(EXERCISE INPUTS begins)
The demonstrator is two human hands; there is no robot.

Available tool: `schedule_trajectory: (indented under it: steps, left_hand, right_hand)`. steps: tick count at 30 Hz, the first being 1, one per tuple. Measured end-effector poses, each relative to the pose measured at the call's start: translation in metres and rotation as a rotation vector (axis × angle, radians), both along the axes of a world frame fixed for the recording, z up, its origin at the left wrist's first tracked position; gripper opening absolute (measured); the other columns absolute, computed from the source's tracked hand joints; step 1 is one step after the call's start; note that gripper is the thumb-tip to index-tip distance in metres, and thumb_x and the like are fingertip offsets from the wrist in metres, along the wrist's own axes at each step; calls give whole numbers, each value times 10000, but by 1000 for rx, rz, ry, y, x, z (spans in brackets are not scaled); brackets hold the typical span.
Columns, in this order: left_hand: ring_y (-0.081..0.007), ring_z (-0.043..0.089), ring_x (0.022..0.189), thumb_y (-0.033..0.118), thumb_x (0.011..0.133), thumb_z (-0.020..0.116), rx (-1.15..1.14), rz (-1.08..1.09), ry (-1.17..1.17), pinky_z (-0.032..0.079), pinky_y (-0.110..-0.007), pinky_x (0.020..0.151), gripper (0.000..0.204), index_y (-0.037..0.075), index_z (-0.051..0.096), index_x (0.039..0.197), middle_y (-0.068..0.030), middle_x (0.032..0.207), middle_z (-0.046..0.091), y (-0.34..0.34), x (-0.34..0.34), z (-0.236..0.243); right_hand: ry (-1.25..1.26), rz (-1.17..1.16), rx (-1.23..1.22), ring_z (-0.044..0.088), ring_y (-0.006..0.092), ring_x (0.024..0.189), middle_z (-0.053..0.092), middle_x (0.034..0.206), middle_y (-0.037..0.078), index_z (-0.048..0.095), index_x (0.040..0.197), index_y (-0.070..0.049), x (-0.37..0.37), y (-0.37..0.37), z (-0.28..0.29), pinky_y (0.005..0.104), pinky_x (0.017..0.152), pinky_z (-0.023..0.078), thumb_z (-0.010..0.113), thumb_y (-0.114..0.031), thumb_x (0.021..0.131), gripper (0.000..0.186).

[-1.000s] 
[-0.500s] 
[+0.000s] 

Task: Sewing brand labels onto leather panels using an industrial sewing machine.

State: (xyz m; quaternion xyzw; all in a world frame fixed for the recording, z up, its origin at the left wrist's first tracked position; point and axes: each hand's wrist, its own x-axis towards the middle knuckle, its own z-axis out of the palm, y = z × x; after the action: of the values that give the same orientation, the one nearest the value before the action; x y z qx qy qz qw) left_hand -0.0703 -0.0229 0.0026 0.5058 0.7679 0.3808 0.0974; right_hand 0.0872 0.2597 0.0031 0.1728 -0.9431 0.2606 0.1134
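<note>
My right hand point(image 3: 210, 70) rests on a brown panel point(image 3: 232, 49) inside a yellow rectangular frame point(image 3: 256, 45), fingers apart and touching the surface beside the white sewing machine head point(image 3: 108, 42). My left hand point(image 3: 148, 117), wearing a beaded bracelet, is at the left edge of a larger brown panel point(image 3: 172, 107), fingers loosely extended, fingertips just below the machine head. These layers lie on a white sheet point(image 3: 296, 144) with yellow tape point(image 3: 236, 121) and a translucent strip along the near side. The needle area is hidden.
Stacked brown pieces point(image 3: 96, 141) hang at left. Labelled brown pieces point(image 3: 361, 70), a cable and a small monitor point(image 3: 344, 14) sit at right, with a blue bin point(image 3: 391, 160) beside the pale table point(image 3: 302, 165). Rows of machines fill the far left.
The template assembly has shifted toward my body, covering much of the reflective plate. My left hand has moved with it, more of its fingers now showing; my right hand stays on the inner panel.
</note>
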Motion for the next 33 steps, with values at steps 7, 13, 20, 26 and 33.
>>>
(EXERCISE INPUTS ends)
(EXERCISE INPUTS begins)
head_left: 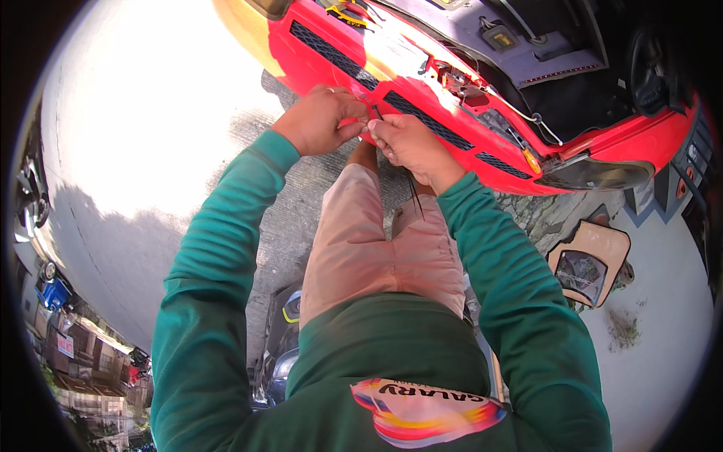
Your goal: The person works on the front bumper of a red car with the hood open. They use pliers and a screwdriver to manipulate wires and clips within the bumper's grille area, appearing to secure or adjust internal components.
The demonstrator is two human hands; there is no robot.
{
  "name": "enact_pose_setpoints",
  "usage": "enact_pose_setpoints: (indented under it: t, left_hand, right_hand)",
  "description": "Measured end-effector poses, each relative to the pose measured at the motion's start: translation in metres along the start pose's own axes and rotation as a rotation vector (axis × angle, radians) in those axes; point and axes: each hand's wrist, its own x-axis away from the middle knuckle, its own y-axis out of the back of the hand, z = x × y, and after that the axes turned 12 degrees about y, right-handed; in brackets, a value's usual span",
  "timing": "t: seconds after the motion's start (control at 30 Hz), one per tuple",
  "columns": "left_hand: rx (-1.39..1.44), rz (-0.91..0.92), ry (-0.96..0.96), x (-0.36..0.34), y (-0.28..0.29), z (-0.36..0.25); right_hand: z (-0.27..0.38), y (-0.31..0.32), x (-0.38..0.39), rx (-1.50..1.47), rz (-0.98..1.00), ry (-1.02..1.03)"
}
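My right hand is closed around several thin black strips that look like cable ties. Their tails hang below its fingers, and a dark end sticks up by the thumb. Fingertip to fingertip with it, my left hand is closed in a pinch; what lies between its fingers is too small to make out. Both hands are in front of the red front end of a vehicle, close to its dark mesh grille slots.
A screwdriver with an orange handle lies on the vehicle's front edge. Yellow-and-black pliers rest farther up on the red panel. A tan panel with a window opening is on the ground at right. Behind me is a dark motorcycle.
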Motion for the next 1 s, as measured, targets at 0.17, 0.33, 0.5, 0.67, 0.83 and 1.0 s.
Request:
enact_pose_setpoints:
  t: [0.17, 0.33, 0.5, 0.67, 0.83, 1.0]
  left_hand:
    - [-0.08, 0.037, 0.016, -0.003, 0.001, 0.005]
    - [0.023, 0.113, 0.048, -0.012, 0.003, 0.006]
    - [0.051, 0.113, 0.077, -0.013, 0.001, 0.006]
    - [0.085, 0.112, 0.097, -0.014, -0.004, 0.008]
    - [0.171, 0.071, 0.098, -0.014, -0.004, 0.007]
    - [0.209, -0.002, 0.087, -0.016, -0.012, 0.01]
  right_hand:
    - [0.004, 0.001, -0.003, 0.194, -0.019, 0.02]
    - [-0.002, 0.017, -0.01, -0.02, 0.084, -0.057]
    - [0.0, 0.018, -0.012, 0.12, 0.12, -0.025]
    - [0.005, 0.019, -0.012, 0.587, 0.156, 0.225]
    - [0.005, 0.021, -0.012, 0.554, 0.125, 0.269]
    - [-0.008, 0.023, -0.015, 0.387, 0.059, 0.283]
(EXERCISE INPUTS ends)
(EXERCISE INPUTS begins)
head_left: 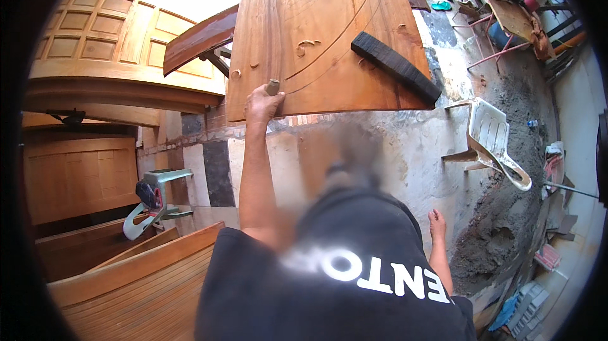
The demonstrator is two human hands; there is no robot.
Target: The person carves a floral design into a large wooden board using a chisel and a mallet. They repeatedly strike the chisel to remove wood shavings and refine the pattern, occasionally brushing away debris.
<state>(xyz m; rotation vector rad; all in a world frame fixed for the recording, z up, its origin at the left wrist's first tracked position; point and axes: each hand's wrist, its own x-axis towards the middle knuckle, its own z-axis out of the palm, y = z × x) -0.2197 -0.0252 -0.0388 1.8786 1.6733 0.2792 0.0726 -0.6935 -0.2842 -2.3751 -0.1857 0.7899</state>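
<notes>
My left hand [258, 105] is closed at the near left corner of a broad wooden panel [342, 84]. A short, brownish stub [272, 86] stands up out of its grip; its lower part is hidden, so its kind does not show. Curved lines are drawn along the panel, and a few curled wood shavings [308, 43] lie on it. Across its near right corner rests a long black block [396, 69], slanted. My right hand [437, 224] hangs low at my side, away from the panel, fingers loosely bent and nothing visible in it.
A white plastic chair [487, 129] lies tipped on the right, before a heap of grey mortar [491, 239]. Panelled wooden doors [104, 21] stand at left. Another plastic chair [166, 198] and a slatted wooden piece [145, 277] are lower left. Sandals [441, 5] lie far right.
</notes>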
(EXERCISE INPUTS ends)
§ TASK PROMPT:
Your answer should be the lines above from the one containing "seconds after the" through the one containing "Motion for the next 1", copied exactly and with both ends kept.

§ SOLUTION:
  "timing": "t: seconds after the motion's start (control at 30 Hz), one per tuple",
  "columns": "left_hand: rx (-1.39..1.44), rz (-0.91..0.92), ry (-0.96..0.96), x (-0.36..0.34), y (-0.28..0.29), z (-0.36..0.25); right_hand: z (-0.27..0.38), y (-0.31..0.32), x (-0.38..0.39), rx (-1.50..1.47), rz (-0.98..1.00), ry (-1.02..1.03)"
}
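My right hand is closed around several thin black strips that look like cable ties. Their tails hang below its fingers, and a dark end sticks up by the thumb. Fingertip to fingertip with it, my left hand is closed in a pinch; what lies between its fingers is too small to make out. Both hands are in front of the red front end of a vehicle, close to its dark mesh grille slots.
A screwdriver with an orange handle lies on the vehicle's front edge. Yellow-and-black pliers rest farther up on the red panel. A tan panel with a window opening is on the ground at right. Behind me is a dark motorcycle.
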Motion for the next 1 s, as measured, targets at 0.17, 0.33, 0.5, 0.67, 0.83 and 1.0 s.

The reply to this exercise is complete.